Dieses Plugin kann auch andere ausführbare Dateien herunterladen und ausführen, die über WebView gerenderte Links ersetzen. Wenn sie mit erhöhten Systemrechten ausgeführt werden, können diese ausführbaren Dateien URLs ändern, um Bestätigungscodes für kostenpflichtige Abonnements hinzuzufügen, und Code herunterladen und ausführen, der über vom Angreifer kontrollierte Links geladen wird. Die Forscher haben fünf verschiedene Payloads aufgelistet, auf die sie bei ihrer Analyse von Necro gestoßen sind.
Das modulare Design von Necro eröffnet unzählige Möglichkeiten für das Verhalten der Malware. Kaspersky hat das folgende Bild zur Verfügung gestellt, das einen Überblick bietet.
Vergrößern/ Infektionsdiagramm des Necro-Trojaners.
Kaspersky
Die Forscher fanden Necro in zwei Google Play-Apps. Eine davon war Wuta Camera, eine App mit bisher 10 Millionen Downloads. Die Versionen 6.3.2.148 bis 6.3.6.148 von Wuta Camera enthielten das bösartige SDK, das Apps infiziert. Die App wurde inzwischen aktualisiert, um die bösartige Komponente zu entfernen. Eine separate App mit rund 1 Million Downloads – bekannt als Max Browser – war ebenfalls infiziert. Diese App ist nicht mehr in Google Play verfügbar.

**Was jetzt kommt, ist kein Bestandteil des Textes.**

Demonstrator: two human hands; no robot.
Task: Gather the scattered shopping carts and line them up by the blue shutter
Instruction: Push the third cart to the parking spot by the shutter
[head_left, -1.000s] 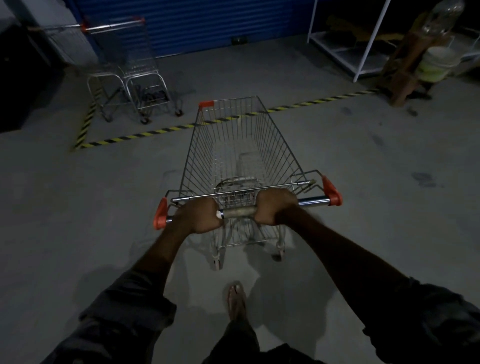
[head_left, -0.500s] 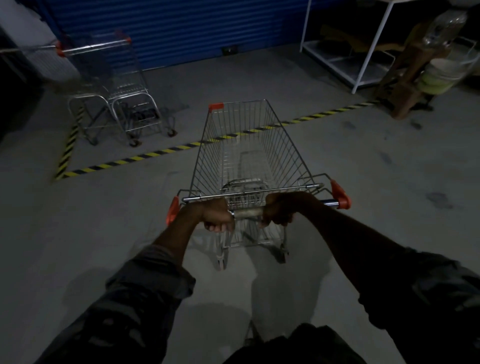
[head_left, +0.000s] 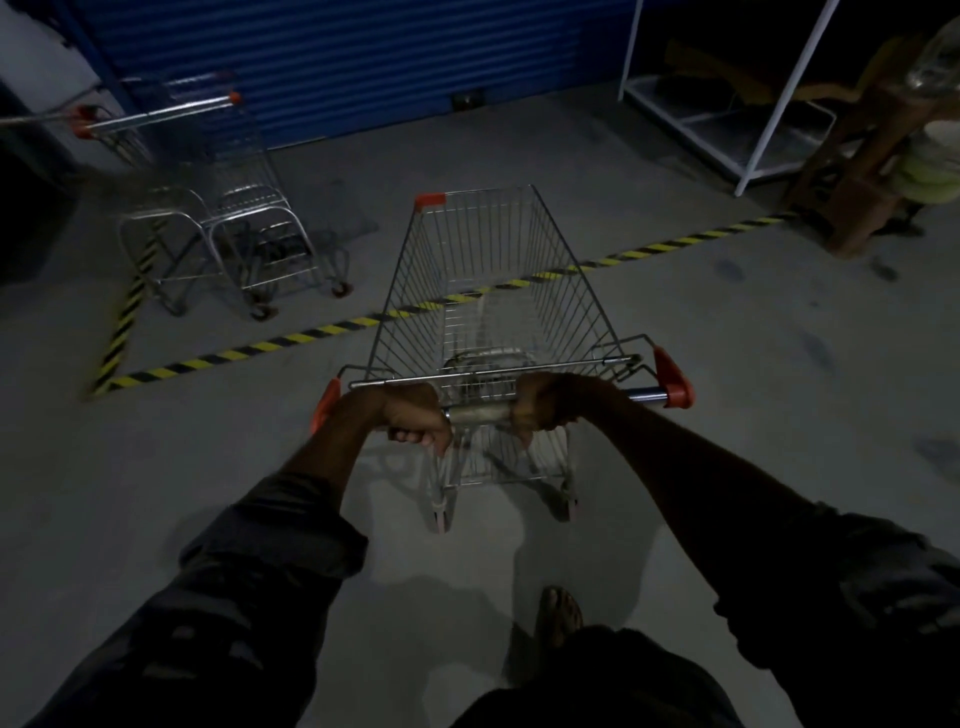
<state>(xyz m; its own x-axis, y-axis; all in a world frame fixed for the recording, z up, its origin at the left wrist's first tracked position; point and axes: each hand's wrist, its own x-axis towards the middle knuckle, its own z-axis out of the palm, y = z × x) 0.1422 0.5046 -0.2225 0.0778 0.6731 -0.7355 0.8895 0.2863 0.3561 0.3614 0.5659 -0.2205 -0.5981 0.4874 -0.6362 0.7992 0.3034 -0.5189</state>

Die Forscher fanden auch heraus, dass Necro eine Vielzahl von Android-Apps infizierte, die auf alternativen Marktplätzen erhältlich waren. Diese Apps gaben sich in der Regel als modifizierte Versionen legitimer Apps wie Spotify aus. MinecraftWhatsApp, Stumble Jungs, Autoparken im MultiplayerUnd Melonen-Sandkasten.
Personen, die befürchten, mit Necro infiziert zu sein, sollten ihre Geräte auf die am Ende der Anleitung aufgeführten Anzeichen einer Gefährdung überprüfen. Das Bericht.